The Double-Edged Sword of Sovereignty by the Barrel: How Native Nations Can Wield Environmental Justice in the Fight Against the Harms of Fracking

Abstract

Natural resource extraction has become an appealing form of economic growth for many Native nations. Nations have experienced booming economic growth and prosperity from oil and gas development, but this has come at the expense of environmental and social harms to their communities. These environmental and social harms develop because the oil and gas industries and the Native nations’ governments externalize costs of environmental and social protections onto the public in order to reap the benefits of saved costs. The ability to punt these environmental and social costs can be attributed to encroachments on sovereignty, institutional racism, and internal corruption, all of which cause great harm to Native citizens. Litigation against environmental and social harms is not the best solution for ensuring healthy environments when Native nations pursue economic development through oil and gas extraction.
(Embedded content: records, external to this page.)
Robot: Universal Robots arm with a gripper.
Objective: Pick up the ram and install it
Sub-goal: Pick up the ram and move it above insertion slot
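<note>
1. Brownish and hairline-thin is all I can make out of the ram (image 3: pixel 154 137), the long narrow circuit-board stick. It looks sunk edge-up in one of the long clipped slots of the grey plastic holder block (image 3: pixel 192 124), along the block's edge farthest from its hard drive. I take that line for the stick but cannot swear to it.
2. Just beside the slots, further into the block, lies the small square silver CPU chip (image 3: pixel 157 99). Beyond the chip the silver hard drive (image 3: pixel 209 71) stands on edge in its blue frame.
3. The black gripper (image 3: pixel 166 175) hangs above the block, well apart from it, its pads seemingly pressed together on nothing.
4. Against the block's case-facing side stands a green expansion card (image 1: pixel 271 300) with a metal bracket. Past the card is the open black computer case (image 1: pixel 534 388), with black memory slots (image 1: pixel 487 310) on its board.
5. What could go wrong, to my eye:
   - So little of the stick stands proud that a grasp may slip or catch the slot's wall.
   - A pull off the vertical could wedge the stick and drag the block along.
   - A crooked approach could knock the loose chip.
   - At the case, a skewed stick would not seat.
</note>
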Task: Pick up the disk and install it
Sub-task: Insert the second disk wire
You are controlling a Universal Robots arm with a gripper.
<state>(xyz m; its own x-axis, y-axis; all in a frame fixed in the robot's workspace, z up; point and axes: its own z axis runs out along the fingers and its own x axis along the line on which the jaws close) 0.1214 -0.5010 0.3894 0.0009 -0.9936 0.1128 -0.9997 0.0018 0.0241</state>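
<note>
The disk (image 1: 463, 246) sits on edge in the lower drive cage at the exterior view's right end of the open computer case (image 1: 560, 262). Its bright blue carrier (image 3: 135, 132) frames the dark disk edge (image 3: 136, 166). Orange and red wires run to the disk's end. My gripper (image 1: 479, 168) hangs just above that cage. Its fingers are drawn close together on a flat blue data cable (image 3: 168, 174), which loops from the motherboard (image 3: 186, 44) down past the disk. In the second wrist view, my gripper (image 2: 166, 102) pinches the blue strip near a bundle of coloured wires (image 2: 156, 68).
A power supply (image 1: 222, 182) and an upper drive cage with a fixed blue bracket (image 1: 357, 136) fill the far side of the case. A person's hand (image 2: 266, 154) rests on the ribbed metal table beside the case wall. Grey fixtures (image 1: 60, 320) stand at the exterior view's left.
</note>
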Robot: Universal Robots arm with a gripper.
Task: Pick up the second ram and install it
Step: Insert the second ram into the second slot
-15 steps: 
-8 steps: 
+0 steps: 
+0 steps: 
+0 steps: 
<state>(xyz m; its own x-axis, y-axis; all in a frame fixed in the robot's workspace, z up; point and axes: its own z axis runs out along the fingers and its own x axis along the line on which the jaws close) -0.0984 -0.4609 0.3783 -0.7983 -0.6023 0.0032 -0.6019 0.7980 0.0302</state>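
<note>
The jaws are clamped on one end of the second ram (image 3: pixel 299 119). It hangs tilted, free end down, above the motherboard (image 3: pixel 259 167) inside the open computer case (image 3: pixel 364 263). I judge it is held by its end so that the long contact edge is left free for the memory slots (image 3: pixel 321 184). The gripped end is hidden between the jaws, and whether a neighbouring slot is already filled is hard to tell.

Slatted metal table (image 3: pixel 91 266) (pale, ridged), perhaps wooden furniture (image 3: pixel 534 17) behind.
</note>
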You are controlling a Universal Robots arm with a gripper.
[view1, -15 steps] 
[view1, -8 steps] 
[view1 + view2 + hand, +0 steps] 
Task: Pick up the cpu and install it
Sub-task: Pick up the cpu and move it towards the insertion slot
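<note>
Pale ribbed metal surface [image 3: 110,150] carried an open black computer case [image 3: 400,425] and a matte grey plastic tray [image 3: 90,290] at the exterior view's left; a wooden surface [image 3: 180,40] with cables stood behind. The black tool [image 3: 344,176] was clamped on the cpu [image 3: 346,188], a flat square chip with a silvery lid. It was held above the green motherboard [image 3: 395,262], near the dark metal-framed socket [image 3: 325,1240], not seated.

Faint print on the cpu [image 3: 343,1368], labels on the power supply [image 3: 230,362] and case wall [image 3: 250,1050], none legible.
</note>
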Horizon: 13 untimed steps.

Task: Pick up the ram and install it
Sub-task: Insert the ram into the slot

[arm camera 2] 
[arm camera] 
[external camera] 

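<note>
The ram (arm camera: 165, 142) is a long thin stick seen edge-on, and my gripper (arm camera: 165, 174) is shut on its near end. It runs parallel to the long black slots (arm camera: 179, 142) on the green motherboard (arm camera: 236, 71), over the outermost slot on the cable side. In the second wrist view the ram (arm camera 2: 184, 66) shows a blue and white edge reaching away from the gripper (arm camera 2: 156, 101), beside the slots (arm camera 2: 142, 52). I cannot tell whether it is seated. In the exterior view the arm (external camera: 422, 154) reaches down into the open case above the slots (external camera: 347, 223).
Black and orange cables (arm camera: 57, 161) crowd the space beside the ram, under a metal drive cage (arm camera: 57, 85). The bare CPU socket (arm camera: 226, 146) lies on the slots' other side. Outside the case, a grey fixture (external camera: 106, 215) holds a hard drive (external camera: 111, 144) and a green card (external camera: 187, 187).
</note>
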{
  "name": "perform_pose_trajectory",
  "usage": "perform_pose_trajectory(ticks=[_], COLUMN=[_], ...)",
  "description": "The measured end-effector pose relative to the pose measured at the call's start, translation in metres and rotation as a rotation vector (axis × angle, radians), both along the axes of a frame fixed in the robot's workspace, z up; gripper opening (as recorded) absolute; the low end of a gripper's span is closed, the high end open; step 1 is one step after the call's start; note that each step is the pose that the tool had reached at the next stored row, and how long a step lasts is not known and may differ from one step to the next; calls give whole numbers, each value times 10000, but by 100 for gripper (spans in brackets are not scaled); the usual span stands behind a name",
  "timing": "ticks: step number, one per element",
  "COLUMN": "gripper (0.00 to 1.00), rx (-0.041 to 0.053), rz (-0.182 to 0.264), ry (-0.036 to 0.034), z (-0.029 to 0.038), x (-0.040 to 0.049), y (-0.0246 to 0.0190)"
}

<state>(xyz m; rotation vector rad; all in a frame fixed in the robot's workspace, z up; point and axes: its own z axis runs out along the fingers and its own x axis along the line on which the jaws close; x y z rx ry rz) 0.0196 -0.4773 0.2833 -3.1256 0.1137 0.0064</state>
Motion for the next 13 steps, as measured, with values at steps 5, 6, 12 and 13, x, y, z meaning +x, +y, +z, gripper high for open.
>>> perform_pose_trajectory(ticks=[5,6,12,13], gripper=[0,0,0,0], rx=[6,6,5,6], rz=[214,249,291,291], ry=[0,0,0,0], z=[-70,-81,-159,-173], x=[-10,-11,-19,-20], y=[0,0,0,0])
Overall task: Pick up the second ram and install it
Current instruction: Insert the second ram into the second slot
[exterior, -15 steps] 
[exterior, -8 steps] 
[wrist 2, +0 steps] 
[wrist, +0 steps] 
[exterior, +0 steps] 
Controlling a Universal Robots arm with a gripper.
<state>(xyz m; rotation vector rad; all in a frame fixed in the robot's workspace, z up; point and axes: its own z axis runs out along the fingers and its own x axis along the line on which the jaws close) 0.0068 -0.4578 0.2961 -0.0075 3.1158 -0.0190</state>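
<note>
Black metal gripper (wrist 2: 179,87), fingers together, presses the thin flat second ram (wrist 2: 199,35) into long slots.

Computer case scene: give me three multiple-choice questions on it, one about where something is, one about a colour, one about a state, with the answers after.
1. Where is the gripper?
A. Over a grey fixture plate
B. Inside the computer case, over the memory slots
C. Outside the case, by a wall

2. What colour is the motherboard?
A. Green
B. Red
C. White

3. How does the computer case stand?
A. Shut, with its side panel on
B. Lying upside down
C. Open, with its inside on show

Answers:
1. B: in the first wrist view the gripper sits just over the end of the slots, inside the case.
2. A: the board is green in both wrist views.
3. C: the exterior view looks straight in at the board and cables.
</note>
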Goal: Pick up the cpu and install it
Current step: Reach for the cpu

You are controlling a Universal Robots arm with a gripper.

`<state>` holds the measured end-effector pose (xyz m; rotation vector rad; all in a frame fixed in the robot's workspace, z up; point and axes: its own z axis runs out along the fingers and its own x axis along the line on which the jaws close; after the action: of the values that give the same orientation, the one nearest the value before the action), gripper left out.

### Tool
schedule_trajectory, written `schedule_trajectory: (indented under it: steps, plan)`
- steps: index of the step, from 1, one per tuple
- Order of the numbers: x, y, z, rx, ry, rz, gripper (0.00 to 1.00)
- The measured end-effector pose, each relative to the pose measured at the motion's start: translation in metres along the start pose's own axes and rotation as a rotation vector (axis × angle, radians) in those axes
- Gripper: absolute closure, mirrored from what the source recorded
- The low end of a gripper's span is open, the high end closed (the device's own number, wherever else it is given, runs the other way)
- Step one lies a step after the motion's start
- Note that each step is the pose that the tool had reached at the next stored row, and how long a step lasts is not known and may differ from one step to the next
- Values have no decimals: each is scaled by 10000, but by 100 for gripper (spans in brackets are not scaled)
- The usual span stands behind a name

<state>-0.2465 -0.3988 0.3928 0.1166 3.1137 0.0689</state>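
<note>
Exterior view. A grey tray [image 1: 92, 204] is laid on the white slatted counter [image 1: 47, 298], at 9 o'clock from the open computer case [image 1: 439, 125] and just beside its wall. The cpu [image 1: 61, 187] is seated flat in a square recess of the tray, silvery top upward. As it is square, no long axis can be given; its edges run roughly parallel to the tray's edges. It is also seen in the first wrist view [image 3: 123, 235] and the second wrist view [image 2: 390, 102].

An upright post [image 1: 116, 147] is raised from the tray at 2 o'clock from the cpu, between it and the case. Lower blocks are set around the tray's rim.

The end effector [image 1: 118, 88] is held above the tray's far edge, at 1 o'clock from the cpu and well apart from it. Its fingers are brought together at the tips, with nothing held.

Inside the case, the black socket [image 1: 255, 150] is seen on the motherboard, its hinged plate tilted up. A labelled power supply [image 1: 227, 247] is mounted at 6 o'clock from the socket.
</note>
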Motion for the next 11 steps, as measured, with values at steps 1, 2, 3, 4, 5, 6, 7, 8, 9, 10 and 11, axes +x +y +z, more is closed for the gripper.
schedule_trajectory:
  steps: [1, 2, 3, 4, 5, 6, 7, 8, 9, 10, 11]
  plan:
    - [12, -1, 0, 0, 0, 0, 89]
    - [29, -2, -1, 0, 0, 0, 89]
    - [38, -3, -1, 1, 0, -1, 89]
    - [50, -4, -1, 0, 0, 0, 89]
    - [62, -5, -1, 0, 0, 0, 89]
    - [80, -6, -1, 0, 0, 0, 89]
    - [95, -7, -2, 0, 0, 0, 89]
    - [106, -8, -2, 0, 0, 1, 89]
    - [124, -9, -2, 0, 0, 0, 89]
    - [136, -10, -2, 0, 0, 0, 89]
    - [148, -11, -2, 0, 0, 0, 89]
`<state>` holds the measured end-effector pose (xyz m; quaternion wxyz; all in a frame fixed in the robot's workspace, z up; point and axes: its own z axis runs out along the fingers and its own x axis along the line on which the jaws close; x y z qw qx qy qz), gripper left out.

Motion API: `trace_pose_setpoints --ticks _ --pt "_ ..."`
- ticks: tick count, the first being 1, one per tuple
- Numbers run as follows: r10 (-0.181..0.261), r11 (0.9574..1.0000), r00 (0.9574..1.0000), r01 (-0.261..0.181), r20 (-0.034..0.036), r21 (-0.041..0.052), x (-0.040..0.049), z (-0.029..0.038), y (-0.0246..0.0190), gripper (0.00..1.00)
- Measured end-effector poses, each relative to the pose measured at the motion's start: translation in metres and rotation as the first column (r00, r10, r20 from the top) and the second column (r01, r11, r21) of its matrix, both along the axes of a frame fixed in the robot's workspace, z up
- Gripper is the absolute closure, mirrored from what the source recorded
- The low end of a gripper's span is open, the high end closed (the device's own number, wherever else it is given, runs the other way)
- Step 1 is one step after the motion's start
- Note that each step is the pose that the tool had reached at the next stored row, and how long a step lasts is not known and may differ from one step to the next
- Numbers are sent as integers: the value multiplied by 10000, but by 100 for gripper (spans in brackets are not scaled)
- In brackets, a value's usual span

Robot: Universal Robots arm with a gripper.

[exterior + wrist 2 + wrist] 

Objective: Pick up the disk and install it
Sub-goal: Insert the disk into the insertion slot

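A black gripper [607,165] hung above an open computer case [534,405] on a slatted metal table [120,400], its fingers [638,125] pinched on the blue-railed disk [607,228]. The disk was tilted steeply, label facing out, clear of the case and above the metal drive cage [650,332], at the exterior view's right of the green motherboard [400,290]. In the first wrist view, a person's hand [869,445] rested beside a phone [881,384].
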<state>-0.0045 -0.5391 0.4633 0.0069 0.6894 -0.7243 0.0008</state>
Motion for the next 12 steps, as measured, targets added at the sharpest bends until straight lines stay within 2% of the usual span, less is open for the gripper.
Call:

Instead, distributive and social justice policy solutions, under an environmental justice framework, can successfully provide protections to communities and the environment by forcing oil and gas industries to internalize all costs of oil and gas development and growth. This Comment, through the use of case studies, determines best practices of distributive and social justice policy solutions that Native nations can implement to internalize the costs of oil and gas extraction. Further, this Comment examines these best practices in the context of the booming oil and gas economy in the Mandan, Hidatsa, and Arikara Nation and the Bakken oil field.